Recorded data: Begin

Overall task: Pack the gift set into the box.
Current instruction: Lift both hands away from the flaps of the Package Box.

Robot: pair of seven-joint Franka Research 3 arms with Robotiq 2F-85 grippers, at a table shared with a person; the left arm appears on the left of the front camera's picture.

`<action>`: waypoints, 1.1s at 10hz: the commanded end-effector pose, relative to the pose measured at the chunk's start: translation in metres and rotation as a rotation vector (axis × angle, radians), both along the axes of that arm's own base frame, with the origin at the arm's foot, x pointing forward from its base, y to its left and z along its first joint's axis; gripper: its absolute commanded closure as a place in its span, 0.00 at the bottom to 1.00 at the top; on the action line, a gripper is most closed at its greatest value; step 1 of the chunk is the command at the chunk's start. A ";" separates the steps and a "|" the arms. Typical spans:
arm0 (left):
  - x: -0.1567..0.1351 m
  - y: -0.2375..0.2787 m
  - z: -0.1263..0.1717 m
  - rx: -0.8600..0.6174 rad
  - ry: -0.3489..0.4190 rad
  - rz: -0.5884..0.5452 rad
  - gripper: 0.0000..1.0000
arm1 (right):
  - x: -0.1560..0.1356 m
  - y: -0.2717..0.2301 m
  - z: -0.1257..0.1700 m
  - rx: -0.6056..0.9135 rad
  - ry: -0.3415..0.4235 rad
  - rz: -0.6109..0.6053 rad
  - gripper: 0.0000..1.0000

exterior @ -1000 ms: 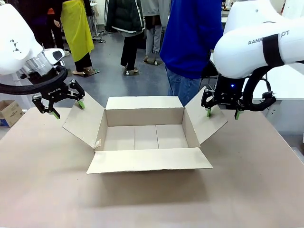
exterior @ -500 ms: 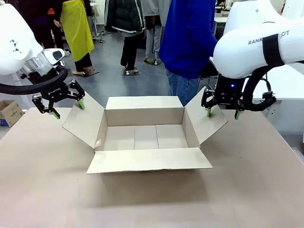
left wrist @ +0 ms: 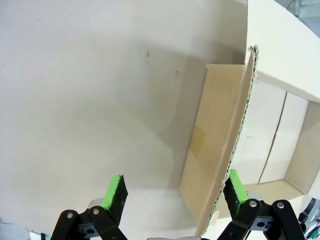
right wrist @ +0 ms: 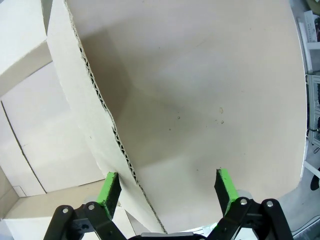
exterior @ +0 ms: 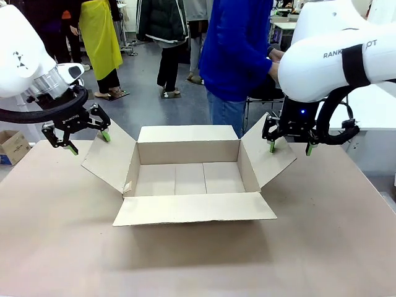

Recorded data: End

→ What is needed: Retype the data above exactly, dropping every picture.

→ Response to this task:
Overall task: Pack the gift set into the box.
Current instruction: Lift both hands away from the flaps of the Package Box.

Robot: pair of seven-joint Franka Research 3 arms with Robotiq 2F-85 grippers, at a table shared with a person; the left arm appears on the left of the front camera's picture.

`<action>`: waypoints, 1.1s at 10hz: the commanded end-effector pose, relative to the pose measured at the chunk's start: translation in metres and rotation as a rotation vector (axis × angle, radians), both along the axes of that arm's own base frame, with the origin at the arm's foot, x pointing forward from its base, y to its left and z along its first joint's axis; gripper: its absolute commanded closure as a place in its span, 0.00 at the bottom to 1.00 at the top; on the action line, a gripper is most closed at its greatest value; step 1 of the chunk is the command at the chunk's start. A ";" separates the steps and a "|" the arms. Typical spans:
arm0 (left):
  - x: -0.1567..0.1351 m
  - y: -0.2375..0.2787 m
  - z: -0.1263..0.1717 m
  - rx: -0.8600..0.6174 rad
  - ry: -0.3489..0.4190 rad
  - rz: -0.5884..0.5452 rad
  - gripper: 0.0000..1.0000
arm1 (right):
  - x: -0.1560..0.1356 m
  - y: -0.2717..0.2301 m
  - z: -0.1257..0.1700 m
  - rx: -0.6056..0.9135 rad
  - ry: -0.3415..0.4235 rad
  - rz: -0.6109..0.6053 rad
  - gripper: 0.0000..1.0000

exterior @ -1000 ms: 
exterior @ -500 ms: 
left wrist @ +0 ms: 
right wrist @ +0 ms: 
exterior @ +0 ms: 

The output given here is complete.